Somos uma maioria populacional, mas somos ainda uma minoria política no Brasil. E essa minoria política faz com que sejamos não vítimas, mas sim vitimizados, principalmente por grande parte ainda das pessoas que obtêm o poder que o negro ainda não tem na sociedade. E essa vitimização na qual os negros hoje estão colocados faz com que nós tenhamos a exclusão da igualdade de fato e de direito.

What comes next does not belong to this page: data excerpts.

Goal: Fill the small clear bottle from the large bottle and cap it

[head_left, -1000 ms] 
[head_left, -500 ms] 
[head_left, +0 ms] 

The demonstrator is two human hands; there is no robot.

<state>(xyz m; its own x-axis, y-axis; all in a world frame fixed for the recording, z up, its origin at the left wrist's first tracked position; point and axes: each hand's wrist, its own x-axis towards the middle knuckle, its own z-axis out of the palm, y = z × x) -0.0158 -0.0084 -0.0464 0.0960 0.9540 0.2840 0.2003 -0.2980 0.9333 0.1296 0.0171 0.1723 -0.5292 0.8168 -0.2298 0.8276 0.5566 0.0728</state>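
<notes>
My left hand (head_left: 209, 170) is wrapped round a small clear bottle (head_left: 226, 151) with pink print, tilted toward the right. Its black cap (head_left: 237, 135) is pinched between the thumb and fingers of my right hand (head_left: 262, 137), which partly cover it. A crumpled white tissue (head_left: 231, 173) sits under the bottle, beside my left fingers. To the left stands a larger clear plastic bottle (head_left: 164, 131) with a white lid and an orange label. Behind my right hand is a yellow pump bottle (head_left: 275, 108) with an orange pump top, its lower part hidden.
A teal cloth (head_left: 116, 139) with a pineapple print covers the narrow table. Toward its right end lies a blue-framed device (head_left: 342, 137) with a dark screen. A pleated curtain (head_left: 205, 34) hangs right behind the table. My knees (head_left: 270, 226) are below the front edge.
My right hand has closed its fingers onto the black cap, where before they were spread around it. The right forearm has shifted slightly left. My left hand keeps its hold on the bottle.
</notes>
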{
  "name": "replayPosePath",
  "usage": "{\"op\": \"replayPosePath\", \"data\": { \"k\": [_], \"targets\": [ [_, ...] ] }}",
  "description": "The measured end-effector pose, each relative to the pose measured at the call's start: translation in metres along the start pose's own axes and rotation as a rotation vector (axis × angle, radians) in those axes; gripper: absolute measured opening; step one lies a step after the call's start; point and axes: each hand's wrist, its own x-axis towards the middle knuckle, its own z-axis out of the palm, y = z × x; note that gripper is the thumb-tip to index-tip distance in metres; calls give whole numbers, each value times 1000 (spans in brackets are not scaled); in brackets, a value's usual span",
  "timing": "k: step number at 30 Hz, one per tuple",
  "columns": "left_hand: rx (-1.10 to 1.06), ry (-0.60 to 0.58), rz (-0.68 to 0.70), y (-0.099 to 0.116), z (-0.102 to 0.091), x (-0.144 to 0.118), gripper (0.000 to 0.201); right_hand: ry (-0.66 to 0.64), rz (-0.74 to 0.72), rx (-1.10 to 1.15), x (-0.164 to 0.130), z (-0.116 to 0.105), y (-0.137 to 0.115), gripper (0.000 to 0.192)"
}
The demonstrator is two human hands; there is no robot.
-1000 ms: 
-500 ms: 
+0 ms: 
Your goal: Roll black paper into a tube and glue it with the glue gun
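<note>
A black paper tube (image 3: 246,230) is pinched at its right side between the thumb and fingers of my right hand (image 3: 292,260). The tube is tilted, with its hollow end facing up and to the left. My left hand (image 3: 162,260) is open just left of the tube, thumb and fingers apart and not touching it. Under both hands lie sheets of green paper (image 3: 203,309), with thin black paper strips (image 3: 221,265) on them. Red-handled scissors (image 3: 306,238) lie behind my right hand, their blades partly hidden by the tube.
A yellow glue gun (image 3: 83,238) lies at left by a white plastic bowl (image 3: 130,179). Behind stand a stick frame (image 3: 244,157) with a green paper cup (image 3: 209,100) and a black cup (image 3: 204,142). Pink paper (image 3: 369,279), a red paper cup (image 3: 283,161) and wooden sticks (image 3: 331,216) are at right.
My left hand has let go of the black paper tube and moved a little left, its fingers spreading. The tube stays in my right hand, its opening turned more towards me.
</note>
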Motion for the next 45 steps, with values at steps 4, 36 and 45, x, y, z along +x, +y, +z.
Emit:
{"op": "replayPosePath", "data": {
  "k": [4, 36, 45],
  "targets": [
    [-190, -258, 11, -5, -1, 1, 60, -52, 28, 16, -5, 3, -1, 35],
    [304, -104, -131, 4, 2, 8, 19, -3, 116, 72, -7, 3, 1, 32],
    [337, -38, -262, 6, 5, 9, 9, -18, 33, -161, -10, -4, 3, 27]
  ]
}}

Essa exclusão faz com que nós tenhamos uma invisibilização principalmente nos três Poderes. Nós temos hoje um Judiciário no qual a pauta racial não é sequer discutida, sequer sensibilizada. Temos casos como agora, no STF, por exemplo, a questão do sacrifício de animais em rituais religiosos, sem conhecer as religiões de matriz africana, nas quais não há o sacrifício de animais; pelo contrário, há a sacralização. Esses animais sequer são jogados fora; pelo contrário, servem de alimento para as comunidades que esses terreiros atendem e também para aqueles adeptos da religião.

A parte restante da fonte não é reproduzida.